When the War was quelled several weeks later on the 8th of February 1832, fifteen great houses remained standing. Some 39 plantations were burnt and 14 whites killed. The planters’ response was horrific. Inquisitions were hurriedly convened and more than 500 enslaved Africans summarily executed or punished in various other ways.
The Massacre At Lima in St James during the Sam Sharpe war was a case in point. Also referred to as The Infamy at Lima, some 200 enslaved Africans were lined up in the Lima Square - men, women and children - They were lined up by the British Militia and shot to death.This took place in Lima Square, it is located about ten minutes drive, east from Adelphi Square St James.
The attack was launched from the Anglican Church in Adelphi by the Colonial Church Union (CCU), founded by the Rev George W. Bridges, Rector of the St Ann's Parish Anglican Church.
During the conflagration, the Adelphi Anglican Church was transformed into a military barracks and a jail to fight the slaves in that area. The reprisal on the slaves at Lima was launched from the church.
According to Shalman Scott, “It is still the biggest mass murder in the history of Jamaica both under the Spanish and the English Occupation of Jamaica.”
Scott pointed out that historian Clinton Black’s book History of Jamaica, approved for public education, did not include the Lima Massacre nor the Sam Sharpe Revolution in any of the book’s editions from 1958 to 1973.
Thereafter he was forced to mention both important incidents in light of Sam Sharpe impending elevation to National Hero in 1975. Prior to this, information was vaguely referred to in the Jamaican Archives, as ‘the Infamy of Lima’ leaving some readers doubt as to whether reference was being made about Lima, Peru to believe it was an incident there.
The Western Militia based at Barracks Road in Montego Bay and Haddo in Hanover, led by Major William Grinion played a crucial Role in the Lima Massacre.
Scott describes the CCU the local equivalent of the Ku Klux Klan of the United States, comprising Planters, Anglican Pastors, the Western Militia, and Maroons
One year later, as a direct result, the British Parliament in August 1833 passed an Act for the Abolition of Slavery in the British West Indies.

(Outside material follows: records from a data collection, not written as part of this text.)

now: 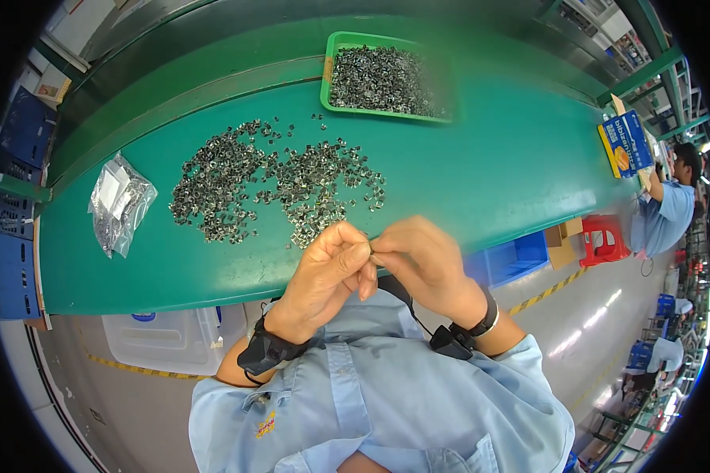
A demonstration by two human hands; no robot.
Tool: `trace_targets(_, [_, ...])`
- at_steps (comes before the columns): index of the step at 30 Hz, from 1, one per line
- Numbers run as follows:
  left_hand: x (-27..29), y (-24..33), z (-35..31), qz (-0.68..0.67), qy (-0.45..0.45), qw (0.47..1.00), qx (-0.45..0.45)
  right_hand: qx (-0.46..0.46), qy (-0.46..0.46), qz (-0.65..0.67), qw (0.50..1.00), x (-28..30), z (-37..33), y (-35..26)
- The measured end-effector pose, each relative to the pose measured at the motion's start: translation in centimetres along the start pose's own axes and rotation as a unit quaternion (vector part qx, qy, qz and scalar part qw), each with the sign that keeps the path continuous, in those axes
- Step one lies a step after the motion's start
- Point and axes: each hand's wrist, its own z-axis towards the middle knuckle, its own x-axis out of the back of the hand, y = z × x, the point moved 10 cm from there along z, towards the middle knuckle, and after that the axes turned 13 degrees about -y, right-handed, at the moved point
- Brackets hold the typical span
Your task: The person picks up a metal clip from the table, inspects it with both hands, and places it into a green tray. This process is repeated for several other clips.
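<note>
My left hand and my right hand meet above the near edge of the green table. Both are closed, fingertips pinched together around a small dark part, mostly hidden by the fingers. Just beyond my hands, small square metal parts lie loose in two adjoining heaps: a left heap and a right heap. At the far side, a green tray holds a mass of similar small parts. My wrists carry black strapped devices.
A clear plastic bag of parts lies at the table's left. A blue and yellow box stands at the right end, near another person. Below the table are a blue bin, a red stool and a clear plastic box.
</note>
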Motion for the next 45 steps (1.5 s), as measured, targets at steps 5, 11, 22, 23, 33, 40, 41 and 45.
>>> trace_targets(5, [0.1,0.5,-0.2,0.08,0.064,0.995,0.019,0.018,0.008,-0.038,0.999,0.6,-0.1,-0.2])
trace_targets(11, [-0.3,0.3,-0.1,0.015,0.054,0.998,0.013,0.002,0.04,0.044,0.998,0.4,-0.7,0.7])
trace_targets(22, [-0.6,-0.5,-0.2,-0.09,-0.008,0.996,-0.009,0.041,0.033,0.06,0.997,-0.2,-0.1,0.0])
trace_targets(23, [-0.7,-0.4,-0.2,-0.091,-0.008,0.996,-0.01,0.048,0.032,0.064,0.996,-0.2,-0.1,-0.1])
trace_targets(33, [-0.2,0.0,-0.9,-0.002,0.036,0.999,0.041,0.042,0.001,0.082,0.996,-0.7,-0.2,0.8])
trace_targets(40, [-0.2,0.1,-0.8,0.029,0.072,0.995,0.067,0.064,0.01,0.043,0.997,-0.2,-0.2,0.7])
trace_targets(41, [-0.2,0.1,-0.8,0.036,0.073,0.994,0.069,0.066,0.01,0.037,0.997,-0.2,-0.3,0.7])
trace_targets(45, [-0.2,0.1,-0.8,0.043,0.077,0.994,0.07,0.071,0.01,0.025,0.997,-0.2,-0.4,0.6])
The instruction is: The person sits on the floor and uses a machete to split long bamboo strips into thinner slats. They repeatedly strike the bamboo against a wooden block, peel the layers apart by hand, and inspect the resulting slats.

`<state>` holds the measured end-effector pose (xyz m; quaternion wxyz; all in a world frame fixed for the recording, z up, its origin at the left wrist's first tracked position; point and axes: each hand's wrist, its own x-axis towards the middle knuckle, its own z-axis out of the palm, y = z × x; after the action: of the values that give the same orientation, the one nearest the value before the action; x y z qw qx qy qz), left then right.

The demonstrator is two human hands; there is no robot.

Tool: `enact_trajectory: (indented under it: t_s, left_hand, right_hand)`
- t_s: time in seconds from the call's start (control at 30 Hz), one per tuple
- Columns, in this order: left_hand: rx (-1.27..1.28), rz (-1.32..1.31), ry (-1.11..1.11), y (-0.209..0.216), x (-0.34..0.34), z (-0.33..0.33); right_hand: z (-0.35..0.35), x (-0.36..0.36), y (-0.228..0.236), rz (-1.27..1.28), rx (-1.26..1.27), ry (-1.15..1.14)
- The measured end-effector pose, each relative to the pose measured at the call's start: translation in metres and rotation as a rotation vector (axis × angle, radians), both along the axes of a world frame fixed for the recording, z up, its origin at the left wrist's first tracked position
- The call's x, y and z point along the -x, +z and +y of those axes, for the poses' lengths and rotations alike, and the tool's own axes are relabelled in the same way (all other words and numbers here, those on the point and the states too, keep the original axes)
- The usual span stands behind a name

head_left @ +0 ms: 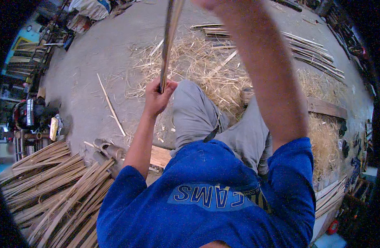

In Kensington, St. James, John Tulloch, the owner of the Tulloch Castle Estate died in 1837, one year before the full emancipation of the slaves in 1838.
On May 23, 1832, a proud and defiant Sam Sharpe was publicly hanged in the Montego Bay Square, that now bears his name, fulfilling words he uttered: “I would rather die on yonder gallows than live one more day of slavery”. He had accepted death on the scaffold as freedom from the unbearable and repugnant miseries of slavery and as the only means by which freedom was attainable.